» Task brief:
Write only the number of lines in the data that include the word "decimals".

» Extracted data:
+++

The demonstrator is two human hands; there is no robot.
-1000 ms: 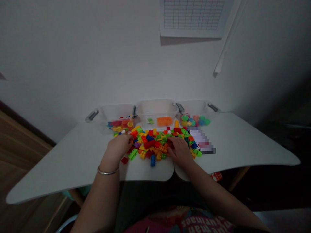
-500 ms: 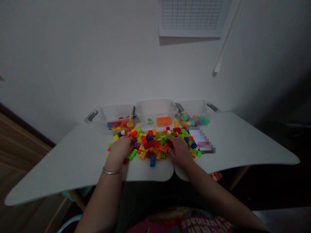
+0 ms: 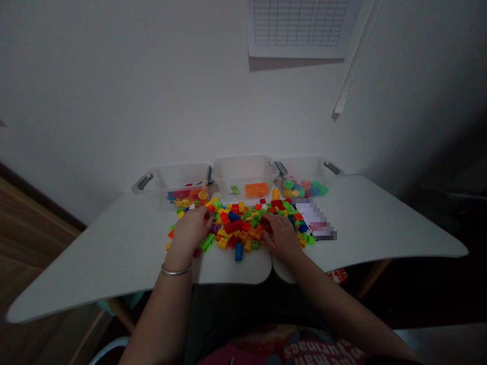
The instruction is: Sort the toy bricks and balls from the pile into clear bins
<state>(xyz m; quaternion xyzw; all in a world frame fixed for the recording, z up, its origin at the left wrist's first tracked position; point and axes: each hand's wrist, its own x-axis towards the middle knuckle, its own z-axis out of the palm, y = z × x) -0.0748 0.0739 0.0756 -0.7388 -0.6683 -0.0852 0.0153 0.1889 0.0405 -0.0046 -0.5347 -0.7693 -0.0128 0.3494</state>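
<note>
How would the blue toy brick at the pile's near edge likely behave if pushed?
The blue toy brick is probably stiff and light, since it looks like molded plastic. Its boxy shape suggests sliding rather than rolling across the smooth-looking white table.

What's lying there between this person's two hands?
In the head view, a jumble of colourful toy bricks lies between the left hand and the right hand.

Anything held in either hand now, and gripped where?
Cannot be told: the left hand and right hand are at the brick pile, but any grip is too unclear.
</note>
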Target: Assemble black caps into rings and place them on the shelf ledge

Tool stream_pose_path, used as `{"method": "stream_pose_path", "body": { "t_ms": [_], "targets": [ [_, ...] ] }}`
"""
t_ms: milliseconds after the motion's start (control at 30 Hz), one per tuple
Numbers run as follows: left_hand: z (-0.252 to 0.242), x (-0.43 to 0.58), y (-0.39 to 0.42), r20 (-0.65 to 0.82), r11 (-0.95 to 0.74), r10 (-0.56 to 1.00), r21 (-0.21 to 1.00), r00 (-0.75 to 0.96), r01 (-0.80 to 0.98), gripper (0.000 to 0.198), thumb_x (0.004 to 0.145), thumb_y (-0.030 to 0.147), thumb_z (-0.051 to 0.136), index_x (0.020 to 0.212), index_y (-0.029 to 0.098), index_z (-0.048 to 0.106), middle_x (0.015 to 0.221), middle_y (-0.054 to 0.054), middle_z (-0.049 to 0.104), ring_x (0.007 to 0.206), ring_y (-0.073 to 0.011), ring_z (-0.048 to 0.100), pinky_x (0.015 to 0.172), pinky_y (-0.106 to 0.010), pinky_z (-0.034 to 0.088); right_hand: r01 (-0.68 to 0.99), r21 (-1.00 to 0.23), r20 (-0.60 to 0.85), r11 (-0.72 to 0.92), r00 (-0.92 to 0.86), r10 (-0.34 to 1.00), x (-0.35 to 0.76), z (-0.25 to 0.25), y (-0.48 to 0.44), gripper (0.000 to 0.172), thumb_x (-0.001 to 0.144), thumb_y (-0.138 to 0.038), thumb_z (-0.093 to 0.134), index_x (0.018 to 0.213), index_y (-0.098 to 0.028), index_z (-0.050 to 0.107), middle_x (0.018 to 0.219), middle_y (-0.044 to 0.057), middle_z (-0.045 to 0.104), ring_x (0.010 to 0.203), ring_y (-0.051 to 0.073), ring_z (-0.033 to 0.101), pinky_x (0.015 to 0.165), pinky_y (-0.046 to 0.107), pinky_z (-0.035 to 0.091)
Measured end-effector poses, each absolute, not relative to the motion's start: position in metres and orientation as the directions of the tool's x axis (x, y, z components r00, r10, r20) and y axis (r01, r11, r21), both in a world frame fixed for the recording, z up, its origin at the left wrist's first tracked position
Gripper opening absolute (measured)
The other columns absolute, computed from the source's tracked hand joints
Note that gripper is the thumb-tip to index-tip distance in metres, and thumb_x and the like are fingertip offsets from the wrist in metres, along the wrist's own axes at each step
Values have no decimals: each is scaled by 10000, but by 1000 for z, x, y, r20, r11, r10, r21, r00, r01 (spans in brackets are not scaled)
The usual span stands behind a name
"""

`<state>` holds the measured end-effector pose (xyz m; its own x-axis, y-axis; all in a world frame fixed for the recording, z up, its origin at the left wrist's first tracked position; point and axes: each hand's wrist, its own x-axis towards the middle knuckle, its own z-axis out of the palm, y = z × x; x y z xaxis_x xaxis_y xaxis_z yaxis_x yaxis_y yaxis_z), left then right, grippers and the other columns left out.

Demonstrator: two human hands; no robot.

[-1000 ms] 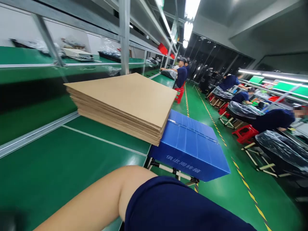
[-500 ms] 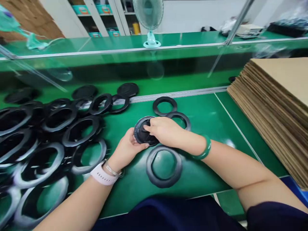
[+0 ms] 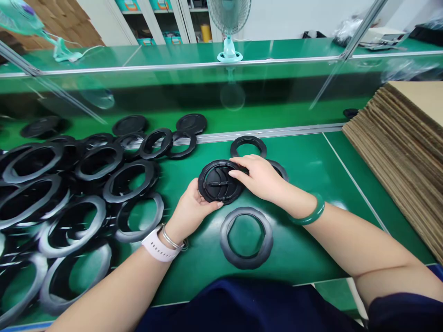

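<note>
Black ribbed disc (image 3: 218, 182) at centre, held by both hands. Left hand (image 3: 194, 210) cradles it from 7 o'clock, fingers curled underneath; right hand (image 3: 258, 177) has slid from face to 2 o'clock rim, fingers grasping, ribs now exposed. Black rings (image 3: 86, 203) pile at 9 o'clock; single ring (image 3: 246, 211) at 6 o'clock on green bench mat (image 3: 304, 249).

Bright, even light falls from above, leaving only a soft shadow beneath the forearms at lower middle. Pale glare streaks the green counter (image 3: 304, 184) and the curved edges of the black rubber rings (image 3: 72, 226) at lower left, where wide-angle distortion stretches shapes. A clear panel (image 3: 173, 94) across the upper middle carries faint reflections
</note>
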<state>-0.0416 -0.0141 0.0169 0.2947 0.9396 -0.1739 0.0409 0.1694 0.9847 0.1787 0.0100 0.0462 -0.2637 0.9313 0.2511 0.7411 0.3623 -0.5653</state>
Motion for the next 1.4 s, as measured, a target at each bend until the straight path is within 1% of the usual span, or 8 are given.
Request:
{"method": "stream_pose_path", "body": {
  "t_ms": [133, 267, 367, 467, 567, 667, 800, 1400],
  "targets": [
    [18, -41, -19, -160, 174, 913, 985, 375, -3, 740, 649, 349, 904, 1238, 217, 477, 1337, -94, 612, 1276, -304, 566, 1067, -450, 495, 745, -573, 236, 341, -248, 939, 170, 46, 4, 243, 993, -285, 584, 1171, -139, 662, 1118, 108, 692, 1052, 258, 599, 980, 428, 460],
    [17, -41, -21, -163, 161, 922, 986, 351, 34, 506, 853, 469, 726, 1241, 212, 525, 1294, -72, 636, 1252, -289, 566, 1051, -410, 484, 738, -581, 229, 343, -257, 939, 164, 43, 0, 245, 1004, -277, 557, 1181, -135, 647, 1102, 116, 665, 1046, 257, 567, 993, 437, 440],
    [18, -42, -21, -183, 154, 933, 981, 310, 117, 445, 888, 486, 678, 1215, 211, 554, 1207, -57, 662, 1180, -288, 595, 1004, -405, 493, 710, -612, 249, 349, -245, 937, 163, 40, -2, 222, 992, -286, 573, 1158, -153, 634, 1078, 103, 651, 1030, 258, 560, 961, 431, 453],
    [20, -42, -21, -171, 122, 934, 978, 314, 168, 415, 893, 474, 667, 1188, 204, 552, 1173, -50, 658, 1141, -274, 598, 979, -400, 491, 683, -579, 428, 445, -211, 879, 164, 41, -6, 306, 949, -324, 639, 1208, -164, 602, 1130, 118, 608, 1077, 272, 539, 971, 443, 452],
    [22, -41, -21, -174, 121, 931, 977, 321, 178, 389, 868, 447, 696, 1128, 200, 546, 1099, -37, 651, 1092, -258, 602, 947, -394, 496, 640, -444, 557, 627, -351, 753, 166, 44, -9, 250, 959, -375, 627, 1126, -192, 660, 1073, 102, 624, 1031, 261, 541, 935, 437, 457],
    [24, -42, -21, -236, 207, 908, 971, 346, 118, 516, 757, 369, 819, 1138, 210, 509, 1138, -41, 630, 1121, -266, 607, 953, -407, 510, 592, -327, 507, 737, -548, 665, 165, 43, -9, 212, 974, -355, 610, 1040, -185, 718, 976, 86, 665, 923, 239, 538, 856, 418, 469],
    [25, -42, -20, -269, 267, 888, 962, 373, 58, 650, 660, 279, 890, 1150, 216, 467, 1202, -66, 615, 1176, -284, 612, 1005, -455, 510, 631, -201, 431, 749, -630, 646, 163, 35, -7, 282, 969, -242, 600, 1206, -113, 682, 981, 117, 666, 884, 241, 511, 813, 410, 478],
    [21, -42, -21, -255, 243, 895, 967, 365, 79, 590, 728, 284, 850, 1179, 217, 476, 1250, -53, 602, 1214, -263, 574, 1029, -434, 487, 698, -47, 415, 714, -637, 650, 151, 28, -13, 317, 1009, -160, 482, 1265, -49, 634, 937, 123, 624, 871, 246, 475, 759, 388, 456]
  ]
}}
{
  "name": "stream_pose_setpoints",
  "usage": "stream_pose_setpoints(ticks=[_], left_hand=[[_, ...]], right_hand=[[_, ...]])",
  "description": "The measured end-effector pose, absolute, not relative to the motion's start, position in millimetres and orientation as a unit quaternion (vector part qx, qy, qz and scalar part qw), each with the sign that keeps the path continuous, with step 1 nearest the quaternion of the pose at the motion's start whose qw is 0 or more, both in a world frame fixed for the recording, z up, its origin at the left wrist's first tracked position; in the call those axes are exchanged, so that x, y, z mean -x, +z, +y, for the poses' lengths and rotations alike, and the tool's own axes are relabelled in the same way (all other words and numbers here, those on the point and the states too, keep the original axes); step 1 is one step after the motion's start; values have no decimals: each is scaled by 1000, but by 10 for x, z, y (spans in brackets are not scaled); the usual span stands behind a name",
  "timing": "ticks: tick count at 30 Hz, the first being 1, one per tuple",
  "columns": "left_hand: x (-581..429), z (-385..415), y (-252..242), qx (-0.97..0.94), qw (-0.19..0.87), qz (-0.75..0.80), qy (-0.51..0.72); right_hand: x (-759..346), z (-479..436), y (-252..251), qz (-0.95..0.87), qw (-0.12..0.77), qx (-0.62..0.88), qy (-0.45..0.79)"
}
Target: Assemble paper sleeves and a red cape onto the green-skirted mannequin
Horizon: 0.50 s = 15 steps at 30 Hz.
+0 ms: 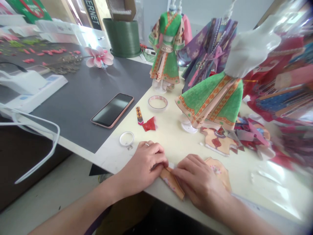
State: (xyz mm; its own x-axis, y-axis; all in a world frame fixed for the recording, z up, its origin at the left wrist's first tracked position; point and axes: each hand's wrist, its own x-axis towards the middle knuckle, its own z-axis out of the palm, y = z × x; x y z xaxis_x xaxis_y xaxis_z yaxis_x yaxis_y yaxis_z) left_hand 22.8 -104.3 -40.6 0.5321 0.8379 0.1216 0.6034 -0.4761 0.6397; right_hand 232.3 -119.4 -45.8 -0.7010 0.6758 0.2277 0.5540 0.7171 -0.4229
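Together, left hand (148, 163) and right hand (199, 180), both curled, pinch a narrow orange flower-patterned piece (173, 183).

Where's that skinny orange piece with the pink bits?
In the head view, the orange piece is low down, just right of centre, near the table's front edge, between the left hand and right hand.

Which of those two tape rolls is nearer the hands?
The plain white roll by the left hand; the other roll, with print inside its ring, sits farther back.
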Motion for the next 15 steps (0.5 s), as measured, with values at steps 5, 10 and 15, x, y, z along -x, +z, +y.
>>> stream_pose_setpoints(ticks=[5, 10, 15], left_hand=[[-213, -1035, -394, -850, 255, 416, 200], [-196, -1028, -339, -863, 249, 402, 176], [-161, -1022, -272, -866, 271, 383, 172]], right_hand=[[-2325, -1189, -462, -910, 182, 336, 160], [-2330, -1192, -457, -910, 181, 333, 167], [-2324, -1194, -425, -912, 173, 327, 174]])
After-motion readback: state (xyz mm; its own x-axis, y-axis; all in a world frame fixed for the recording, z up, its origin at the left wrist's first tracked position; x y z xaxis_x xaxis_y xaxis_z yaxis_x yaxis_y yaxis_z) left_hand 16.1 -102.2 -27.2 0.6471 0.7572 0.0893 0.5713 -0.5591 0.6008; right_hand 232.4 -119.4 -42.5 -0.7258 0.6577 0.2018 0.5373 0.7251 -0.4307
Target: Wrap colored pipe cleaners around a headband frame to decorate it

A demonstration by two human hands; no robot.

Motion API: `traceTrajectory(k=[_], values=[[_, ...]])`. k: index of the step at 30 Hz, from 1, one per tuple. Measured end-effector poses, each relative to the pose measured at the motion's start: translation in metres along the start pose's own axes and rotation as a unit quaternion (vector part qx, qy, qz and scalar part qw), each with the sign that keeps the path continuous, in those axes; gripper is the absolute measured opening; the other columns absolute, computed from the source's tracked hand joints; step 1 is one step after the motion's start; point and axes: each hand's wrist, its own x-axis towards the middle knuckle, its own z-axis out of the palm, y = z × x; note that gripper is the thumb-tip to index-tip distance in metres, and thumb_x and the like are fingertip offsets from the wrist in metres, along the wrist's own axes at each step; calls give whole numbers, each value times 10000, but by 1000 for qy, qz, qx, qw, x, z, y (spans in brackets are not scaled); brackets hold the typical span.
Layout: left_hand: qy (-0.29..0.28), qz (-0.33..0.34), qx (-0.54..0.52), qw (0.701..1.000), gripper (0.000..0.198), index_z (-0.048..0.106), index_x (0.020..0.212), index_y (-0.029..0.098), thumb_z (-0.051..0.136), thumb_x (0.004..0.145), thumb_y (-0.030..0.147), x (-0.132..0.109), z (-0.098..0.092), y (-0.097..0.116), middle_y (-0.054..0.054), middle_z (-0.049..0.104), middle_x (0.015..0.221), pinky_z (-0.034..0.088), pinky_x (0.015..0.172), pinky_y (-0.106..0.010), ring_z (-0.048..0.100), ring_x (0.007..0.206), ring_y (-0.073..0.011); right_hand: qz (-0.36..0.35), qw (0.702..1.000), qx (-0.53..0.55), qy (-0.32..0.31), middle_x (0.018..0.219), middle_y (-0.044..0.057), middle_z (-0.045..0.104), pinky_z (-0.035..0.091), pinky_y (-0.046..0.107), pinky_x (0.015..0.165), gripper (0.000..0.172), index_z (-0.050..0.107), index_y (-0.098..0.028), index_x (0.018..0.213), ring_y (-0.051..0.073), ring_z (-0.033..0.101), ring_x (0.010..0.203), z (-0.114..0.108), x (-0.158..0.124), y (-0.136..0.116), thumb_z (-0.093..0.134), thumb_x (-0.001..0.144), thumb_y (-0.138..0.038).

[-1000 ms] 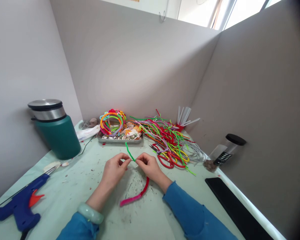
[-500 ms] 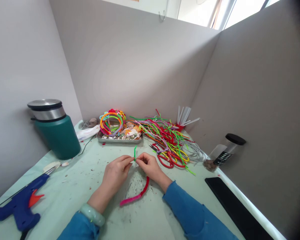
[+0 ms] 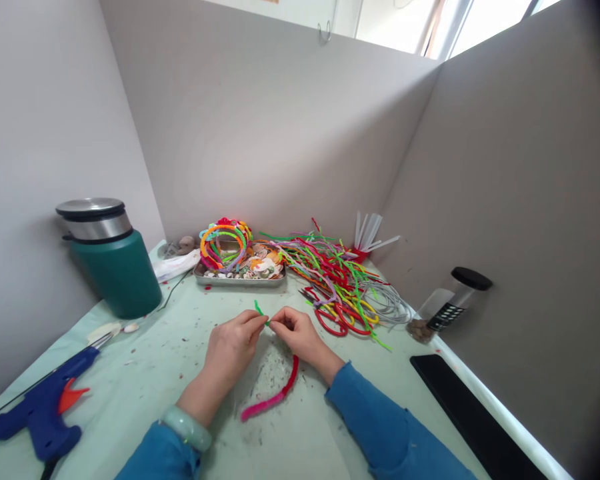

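Observation:
Pinched between the fingertips of both hands is a green pipe cleaner (image 3: 258, 307), its short free end sticking up and leaning left. My left hand (image 3: 235, 340), with a pale green bangle (image 3: 187, 428) on the wrist, is closed on it from the left. My right hand (image 3: 296, 333) grips it from the right, thumb and forefinger together. From under the right hand a red and pink pipe cleaner (image 3: 283, 392) curves down toward me. Whether it joins the green one is hidden by the fingers.
A blue glue gun (image 3: 50, 400) and a green flask (image 3: 114, 273) stand at left. Behind my hands are a metal tray (image 3: 240, 283) of shells and buttons with pipe-cleaner rings (image 3: 225, 245), a pipe-cleaner pile (image 3: 325, 260) and red-handled scissors (image 3: 330, 323). A clear jar (image 3: 447, 310) leans right.
The green free end has tipped from upright over to the left. The pink end of the red and pink pipe cleaner has shifted slightly toward me; both hands stay nearly in place.

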Motion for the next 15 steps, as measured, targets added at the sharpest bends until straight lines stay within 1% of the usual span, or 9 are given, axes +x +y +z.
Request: traceTrajectory(k=[4, 8, 12, 15], values=[[-19, 8, -1, 1000, 287, 644, 994, 275, 420, 832, 199, 1, -1, 0, -7, 642, 1012, 445, 648, -194, 623, 778, -126, -3, 1000, 0, 2, 616, -29, 495, 350, 202, 517, 138, 551, -150, 723, 87, 432, 558, 0, -1, -1, 553, 751, -284], [-27, 1, -26, 999, 301, 644, 997, 286, 405, 835, 200, 1, -2, 1, -11, 626, 1030, 445, 663, -193, 616, 767, -119, -3, 1000, -1, 1, 617, -24, 500, 354, 204, 518, 156, 555, -150, 722, 91, 437, 563, 0, -1, -3, 556, 752, -303], [-26, -14, -79, 996, 296, 658, 957, 271, 402, 832, 190, 2, -1, 1, -16, 616, 1061, 451, 708, -210, 614, 796, -126, -3, 1000, 3, 2, 602, -28, 488, 349, 204, 509, 150, 560, -151, 729, 89, 431, 549, 0, -1, -3, 561, 749, -299], [-30, -24, -144, 989, 283, 664, 937, 242, 406, 828, 199, 3, 1, 1, -27, 651, 994, 455, 742, -234, 611, 838, -147, -11, 1000, 13, 0, 608, -29, 494, 349, 205, 514, 129, 561, -152, 735, 88, 436, 548, -1, -2, -3, 567, 744, -281]])
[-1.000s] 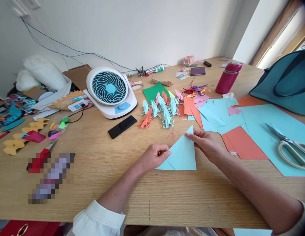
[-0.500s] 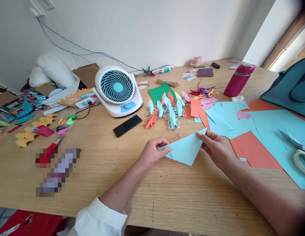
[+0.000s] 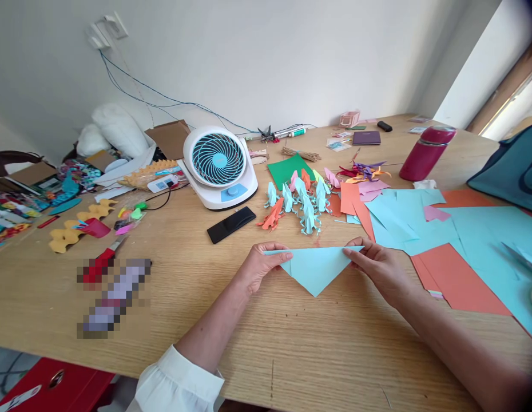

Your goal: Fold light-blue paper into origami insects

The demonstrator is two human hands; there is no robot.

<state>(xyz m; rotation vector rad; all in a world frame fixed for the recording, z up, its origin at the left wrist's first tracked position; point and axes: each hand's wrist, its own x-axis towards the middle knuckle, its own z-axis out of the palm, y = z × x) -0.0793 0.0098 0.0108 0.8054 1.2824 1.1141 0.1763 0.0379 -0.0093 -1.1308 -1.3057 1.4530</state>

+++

» Expected output:
2